気まぐれヒーロー2

翼を受け継ぐ者たち




いつだったか。



“もも”



夕暮れの街並みを、小高い丘から眺めながら、お兄ちゃんと話していた。


他愛もない話だったと思う。
最近あった出来事だとか、お兄ちゃんの仲間のバカ話とか。
なんてことない、日常の話。


そして──お兄ちゃんは、ふと、そんな中で語りだした。



“俺はさ……ヒーローになりてえな”

“ヒーロー?ヒーローって……あの、テレビで子供が見るような?”

“ん?んー……まあそんな感じかな”

“えー、お兄ちゃんもう高校生でしょ。幼稚園児みたいなこと言わないでよ”

“バッカ、歳なんか関係あるか!ヒーローになりたいってのは、男なら誰しも一度は抱く夢なんだ!!ロマンなんだよ!!”

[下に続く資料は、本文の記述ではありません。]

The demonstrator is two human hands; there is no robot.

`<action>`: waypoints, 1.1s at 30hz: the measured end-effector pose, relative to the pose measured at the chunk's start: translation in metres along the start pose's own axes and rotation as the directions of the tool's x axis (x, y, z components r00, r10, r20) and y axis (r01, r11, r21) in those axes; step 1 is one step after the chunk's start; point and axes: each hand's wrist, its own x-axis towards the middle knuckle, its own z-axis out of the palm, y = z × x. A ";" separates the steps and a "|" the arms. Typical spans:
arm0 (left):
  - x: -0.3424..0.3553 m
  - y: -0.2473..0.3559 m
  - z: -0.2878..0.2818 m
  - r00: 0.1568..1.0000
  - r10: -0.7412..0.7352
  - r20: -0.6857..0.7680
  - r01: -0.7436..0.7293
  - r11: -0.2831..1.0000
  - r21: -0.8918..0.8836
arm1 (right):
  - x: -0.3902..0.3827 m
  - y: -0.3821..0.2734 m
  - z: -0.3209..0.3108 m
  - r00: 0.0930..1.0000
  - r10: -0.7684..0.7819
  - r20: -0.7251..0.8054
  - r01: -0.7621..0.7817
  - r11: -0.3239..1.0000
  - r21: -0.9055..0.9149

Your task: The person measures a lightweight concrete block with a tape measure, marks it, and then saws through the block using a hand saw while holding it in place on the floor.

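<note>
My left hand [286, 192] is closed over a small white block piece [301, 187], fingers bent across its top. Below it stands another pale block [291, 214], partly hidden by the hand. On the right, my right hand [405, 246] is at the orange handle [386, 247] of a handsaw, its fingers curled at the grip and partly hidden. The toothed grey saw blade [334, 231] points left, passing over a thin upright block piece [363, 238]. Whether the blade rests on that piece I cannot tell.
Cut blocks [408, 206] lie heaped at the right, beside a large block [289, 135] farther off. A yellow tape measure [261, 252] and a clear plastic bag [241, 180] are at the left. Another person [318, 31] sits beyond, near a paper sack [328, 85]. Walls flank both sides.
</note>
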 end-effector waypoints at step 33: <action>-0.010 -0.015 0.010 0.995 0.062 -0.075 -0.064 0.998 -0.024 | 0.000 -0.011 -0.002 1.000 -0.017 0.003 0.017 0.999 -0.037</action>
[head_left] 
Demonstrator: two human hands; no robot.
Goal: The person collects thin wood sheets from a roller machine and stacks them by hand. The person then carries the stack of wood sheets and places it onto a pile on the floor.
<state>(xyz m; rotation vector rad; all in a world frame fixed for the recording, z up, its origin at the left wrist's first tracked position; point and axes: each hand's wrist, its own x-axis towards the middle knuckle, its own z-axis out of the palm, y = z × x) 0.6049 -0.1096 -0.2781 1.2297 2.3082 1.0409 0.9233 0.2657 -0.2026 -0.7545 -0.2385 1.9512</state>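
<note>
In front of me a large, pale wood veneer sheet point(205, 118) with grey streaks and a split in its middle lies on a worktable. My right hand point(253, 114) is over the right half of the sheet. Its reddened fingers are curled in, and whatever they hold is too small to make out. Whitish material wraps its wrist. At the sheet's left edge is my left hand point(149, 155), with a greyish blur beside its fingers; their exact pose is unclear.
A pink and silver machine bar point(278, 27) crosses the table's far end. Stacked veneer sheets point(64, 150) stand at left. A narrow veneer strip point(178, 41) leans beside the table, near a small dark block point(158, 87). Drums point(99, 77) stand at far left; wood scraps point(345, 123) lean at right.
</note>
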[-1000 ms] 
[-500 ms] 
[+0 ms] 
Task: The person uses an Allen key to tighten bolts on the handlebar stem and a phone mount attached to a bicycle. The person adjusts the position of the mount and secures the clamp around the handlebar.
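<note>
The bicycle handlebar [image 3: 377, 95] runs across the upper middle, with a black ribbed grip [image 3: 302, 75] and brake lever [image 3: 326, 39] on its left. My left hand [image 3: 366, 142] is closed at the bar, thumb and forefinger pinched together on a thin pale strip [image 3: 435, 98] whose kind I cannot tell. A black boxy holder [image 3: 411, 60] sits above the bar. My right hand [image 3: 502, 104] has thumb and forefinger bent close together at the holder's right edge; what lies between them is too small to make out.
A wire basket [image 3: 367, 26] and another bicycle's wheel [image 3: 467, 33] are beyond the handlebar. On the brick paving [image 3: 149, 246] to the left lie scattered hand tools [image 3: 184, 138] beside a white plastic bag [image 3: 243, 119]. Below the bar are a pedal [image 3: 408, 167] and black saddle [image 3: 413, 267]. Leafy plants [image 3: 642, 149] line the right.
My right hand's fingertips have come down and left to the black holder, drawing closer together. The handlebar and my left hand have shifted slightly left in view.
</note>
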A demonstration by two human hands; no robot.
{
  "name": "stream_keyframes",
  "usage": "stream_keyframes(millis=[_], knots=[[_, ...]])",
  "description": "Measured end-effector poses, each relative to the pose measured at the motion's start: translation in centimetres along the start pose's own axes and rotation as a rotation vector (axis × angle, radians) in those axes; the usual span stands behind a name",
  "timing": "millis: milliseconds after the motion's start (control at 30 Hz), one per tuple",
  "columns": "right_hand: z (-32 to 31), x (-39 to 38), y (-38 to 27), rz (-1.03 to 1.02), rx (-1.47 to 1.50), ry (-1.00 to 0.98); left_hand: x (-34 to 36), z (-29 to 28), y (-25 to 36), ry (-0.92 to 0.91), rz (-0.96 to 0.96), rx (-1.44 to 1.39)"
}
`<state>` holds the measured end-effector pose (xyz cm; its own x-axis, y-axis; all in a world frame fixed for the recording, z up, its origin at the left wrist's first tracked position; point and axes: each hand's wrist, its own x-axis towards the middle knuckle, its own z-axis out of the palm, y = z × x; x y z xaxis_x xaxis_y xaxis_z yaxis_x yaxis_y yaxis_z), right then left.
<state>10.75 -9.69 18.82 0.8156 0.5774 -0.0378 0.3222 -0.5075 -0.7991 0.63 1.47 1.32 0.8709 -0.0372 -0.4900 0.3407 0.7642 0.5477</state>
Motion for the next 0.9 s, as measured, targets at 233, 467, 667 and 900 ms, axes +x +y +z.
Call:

力説するお兄ちゃんを、白けた目で見ていたことを覚えてる。



“お兄ちゃんには無理だよ”

“なんで”

“だってヒーローって、正義の味方なんだよ?お兄ちゃん、不良じゃん。ワルモノじゃん”

“も、ももちゃん……!!そんなこと言うなよ、にいちゃん泣くぞ!?”

“え、やだよ泣かないでよ!カッコ悪いよ!!”



ちょっぴり、引いたりもした。


でも。
お兄ちゃんは冗談言いながらも、結局はすぐに、カッコいいお兄ちゃんに戻っちゃうんだ。



“あんな、もも。そうじゃねえんだ。戦隊モノとかそういうヒーローじゃなくてな”



夕陽に照らされた横顔が、眩しいほど綺麗だった。

その瞬間、私は瞬きすることさえ忘れて──ただ、お兄ちゃんを見つめていた。



“市民のヒーローじゃなくていい。沢山の人間のヒーローじゃなくていい。一人、たった一人でいいんだ”



光を受けて、ゴールドブラウンの髪が柔らかく輝く。

私の瞳にキラキラと、美しい世界を描き出す。



“ソイツにとってのヒーローに、俺はなりたい”



お兄ちゃんは前を見据え、そう言った。

力強い眼差しと笑顔が、今でも忘れられない。



誰かのヒーローで在りたいと。

自分が守りたい者のために、ヒーローでいたいんだと。


その人が困っていたら、いつでも手を差し伸べてあげられるように。

何があっても、この人がいれば大丈夫と、そう思ってもらえるように。

辛い現実から逃げ出したくなった時、その人が安らげる場所を作ってあげられるように。


傷ついた心を、優しく迎えてあげられる人でいたい。



それが──お兄ちゃんの志す『ヒーロー』だった。



なにも、華々しく活躍する必要はない。

ピンチの時にだけ駆けつけるんじゃない。


傍で見守る。

それだけでも『ヒーロー』になれるんだ、って。